Joy Christian wrote:***HAPPY NEW YEAR !!!
***
The claim that there is "nonlocality" in nature -- of any type -- stems from a total lack of understanding of the correct geometry and topology of the physical space in which any physical experiment must necessarily take place.
In fact a fully local and realistic understanding of ALL quantum mechanical phenomena is not only possible but already exists. This fact is not very well known because the corresponding results go against the prevalent belief in "nonlocality", and therefore are aggressively suppressed. For further information about the comprehensive framework which allows fully local and realistic understanding of the quantum phenomena, please consult the following link and references cited therein:
viewtopic.php?f=6&t=237#p6160
Joy Christian wrote:***
I have discovered something new and powerful about my comprehensive theorem for the quantum correlations stated above: viewtopic.php?f=6&t=237#p6166
I am not ready to talk about this new understanding just yet since I am still analysing the math, but perhaps an entirely new paper may have to be written.![]()
ET Jaynes wrote:In studying probability theory, it was vaguely troubling to see reference to "gaussian random variables", or "stochastic processes", or "stationary time series", or "disorder", as if the property of being gaussian, random, stochastic, stationary, or disorderly is a real property, like the property of possessing mass or length, existing in Nature. Indeed, some seek to develop statistical tests to determine the presence of these properties in their data...
Once one has grasped the idea, one sees the Mind Projection Fallacy everywhere; what we have been taught as deep wisdom, is stripped of its pretensions and seen to be instead a foolish non sequitur. The error occurs in two complementary forms, which we might indicate thus: (A) (My own imagination) → (Real property of Nature), [or] (B) (My own ignorance) → (Nature is indeterminate)
ET Jaynes wrote:Form (B) arose out of quantum theory; instead of covering up our ignorance with fanciful assumptions about reality, one accepts that ignorance but attributes it to Nature. Thus in the Copenhagen interpretation of quantum theory, whatever is left undetermined in a pure state Ψ is held to be unknown not only to us, but also to Nature herself. That is, one claims that Ψ represents a physically real "propensity" to cause events in a statistical sense (a certain proportion of times on the average over many repetitions of an experiment) but denies the existence of physical causes for the individual events below the level of Ψ. Its zealots accuse those who speculate about such causes of
being "obsolete, mechanistic materialists", to borrow a favorite phrase.
Yet no experiment could possibly demonstrate that no cause exists; the most that one could ever conclude is that no cause was found. But if we ask, "Well, how hard did you try to find the cause?" we will be told: "I didn't try at all, because the theory assures us there is none." Then in what sense can one say that any experiments conrm such a theory? How can anyone feel condent that no causes exist at the submicroscopic level when experiments give no evidence for this and experimenters do not search for them? Clearly, such a claim is pure type (B) Mind Projection Fallacy.
It is evident that this pattern of thought is also present throughout orthodox statistics, whenever someone states, or implies, that his probabilities are real causative agents en-masse for events that are not determined, individually, by anything. And we see that there can be no such thing as a statistical test for "absence of cause" or "randomness" or "disorder" for the same reason that there is no test for ugliness or foolishness; those qualities exist only in the eye of the observer.

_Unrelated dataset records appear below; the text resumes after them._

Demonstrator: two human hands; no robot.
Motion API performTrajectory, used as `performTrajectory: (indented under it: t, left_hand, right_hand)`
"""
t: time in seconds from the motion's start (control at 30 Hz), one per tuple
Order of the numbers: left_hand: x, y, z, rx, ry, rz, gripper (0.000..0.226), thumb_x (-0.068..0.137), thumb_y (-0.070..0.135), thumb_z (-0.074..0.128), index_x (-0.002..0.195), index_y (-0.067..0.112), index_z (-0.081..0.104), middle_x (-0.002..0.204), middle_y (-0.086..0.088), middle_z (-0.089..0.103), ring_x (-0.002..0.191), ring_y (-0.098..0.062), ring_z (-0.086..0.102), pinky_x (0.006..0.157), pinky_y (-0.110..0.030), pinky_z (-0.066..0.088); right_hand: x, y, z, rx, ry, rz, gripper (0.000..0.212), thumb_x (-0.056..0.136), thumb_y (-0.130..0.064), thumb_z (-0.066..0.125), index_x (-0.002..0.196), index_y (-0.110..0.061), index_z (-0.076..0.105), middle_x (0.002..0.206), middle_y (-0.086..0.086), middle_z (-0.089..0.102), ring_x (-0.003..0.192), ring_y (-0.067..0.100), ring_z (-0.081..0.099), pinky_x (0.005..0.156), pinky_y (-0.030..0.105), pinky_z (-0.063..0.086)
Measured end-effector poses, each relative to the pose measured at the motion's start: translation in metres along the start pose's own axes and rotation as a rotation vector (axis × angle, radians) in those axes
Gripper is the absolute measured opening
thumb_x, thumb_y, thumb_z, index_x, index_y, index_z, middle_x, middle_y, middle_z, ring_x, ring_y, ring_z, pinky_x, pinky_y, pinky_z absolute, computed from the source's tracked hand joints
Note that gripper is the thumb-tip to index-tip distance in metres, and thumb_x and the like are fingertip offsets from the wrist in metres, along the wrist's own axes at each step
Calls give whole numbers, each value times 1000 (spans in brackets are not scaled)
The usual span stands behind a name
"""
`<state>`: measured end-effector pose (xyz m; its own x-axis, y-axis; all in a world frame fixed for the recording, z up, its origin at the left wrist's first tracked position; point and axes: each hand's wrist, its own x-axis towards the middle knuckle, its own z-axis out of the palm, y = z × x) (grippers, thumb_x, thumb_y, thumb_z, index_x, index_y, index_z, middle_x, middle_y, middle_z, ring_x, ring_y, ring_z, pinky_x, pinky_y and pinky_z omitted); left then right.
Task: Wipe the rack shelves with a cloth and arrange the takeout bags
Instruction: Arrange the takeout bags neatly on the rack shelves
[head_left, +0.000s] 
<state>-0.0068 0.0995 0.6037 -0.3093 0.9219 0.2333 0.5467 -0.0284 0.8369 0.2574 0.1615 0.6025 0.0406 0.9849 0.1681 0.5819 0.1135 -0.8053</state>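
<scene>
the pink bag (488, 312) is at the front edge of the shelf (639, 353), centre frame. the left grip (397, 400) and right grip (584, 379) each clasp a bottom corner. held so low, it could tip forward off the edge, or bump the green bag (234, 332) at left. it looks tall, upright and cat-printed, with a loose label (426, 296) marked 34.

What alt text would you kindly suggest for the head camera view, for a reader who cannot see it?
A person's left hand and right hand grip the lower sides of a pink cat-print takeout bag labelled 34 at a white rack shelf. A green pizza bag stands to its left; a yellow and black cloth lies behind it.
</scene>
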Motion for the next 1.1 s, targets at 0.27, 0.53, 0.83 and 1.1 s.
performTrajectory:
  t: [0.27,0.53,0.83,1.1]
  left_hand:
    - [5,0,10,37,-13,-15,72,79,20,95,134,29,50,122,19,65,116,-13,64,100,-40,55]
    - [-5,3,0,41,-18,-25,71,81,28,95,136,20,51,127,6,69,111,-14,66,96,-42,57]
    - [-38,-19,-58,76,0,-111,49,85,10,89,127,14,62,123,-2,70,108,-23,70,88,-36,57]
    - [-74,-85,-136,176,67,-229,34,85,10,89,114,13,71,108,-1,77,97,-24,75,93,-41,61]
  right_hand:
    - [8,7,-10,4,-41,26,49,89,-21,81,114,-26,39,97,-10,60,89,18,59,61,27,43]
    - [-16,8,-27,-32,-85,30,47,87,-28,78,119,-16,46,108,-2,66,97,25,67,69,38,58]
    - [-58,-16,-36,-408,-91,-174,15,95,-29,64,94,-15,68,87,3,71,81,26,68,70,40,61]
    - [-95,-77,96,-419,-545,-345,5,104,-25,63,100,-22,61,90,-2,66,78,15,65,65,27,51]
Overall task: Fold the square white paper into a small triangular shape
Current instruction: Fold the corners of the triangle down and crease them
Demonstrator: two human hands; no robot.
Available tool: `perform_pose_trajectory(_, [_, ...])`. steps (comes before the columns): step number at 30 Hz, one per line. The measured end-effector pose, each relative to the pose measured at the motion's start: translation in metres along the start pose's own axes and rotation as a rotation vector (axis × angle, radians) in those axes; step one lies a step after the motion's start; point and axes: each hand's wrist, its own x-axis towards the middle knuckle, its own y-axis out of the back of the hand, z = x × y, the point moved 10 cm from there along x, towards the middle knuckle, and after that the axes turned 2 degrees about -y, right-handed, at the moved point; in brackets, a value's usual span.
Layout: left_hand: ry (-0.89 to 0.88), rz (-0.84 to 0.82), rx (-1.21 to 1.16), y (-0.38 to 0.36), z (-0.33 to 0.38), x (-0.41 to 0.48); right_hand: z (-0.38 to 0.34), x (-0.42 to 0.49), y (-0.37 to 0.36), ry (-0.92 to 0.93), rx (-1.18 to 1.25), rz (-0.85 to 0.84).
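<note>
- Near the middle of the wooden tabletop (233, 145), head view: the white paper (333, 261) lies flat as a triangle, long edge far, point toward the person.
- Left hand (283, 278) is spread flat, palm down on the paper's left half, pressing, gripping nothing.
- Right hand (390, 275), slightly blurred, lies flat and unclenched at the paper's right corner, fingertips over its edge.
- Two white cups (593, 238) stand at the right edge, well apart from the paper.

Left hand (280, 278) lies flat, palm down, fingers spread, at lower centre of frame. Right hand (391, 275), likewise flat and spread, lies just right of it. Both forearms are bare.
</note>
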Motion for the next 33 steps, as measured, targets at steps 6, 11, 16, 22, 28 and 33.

ET Jaynes wrote:It is very difficult to get this point across to those who think that in doing probability calculations their equations are describing the real world. But that is claiming something that one could never know to be true; we call it the Mind Projection Fallacy. The analogy is to a movie projector, whereby things that exist only as marks on a tiny strip of film appear to be real objects moving across a large screen. Similarly, we are all under an ego-driven temptation to project our private thoughts out onto the real world, by supposing that the creations of one's own imagination are real properties of Nature, or that one's own ignorance signifies some kind of indecision on the part of Nature.
The current literature of quantum theory is saturated with the Mind Projection Fallacy. Many of us were first told, as undergraduates, about Bose and Fermi statistics by an argument like this: "You and I cannot distinguish between the particles; therefore the particles behave differently than if we could." Or the mysteries of the uncertainty principle were explained to us thus: "The momentum of the particle is unknown; therefore it has a high kinetic energy." A standard of logic that would be considered a psychiatric disorder in other fields, is the accepted norm in quantum theory. But this is really a form of arrogance, as if one were claiming to control Nature by psychokinesis.
...
This point comes across much more strongly in our next example, where belief that probabilities are real physical properties produces a major quandary for quantum theory, in the EPR paradox. It is so bad that some have concluded, with the usual consistency of quantum theory, that (1) there is no real world, after all, and (2) physical influences travel faster than light.
minkwe wrote:
Unfortunately, I have lost hope for theoretical physics. The problem is not just with the Bell community.
minkwe wrote:Happy New Year 2019!
Unfortunately, I have lost hope for theoretical physics. The problem is not just with the Bell community.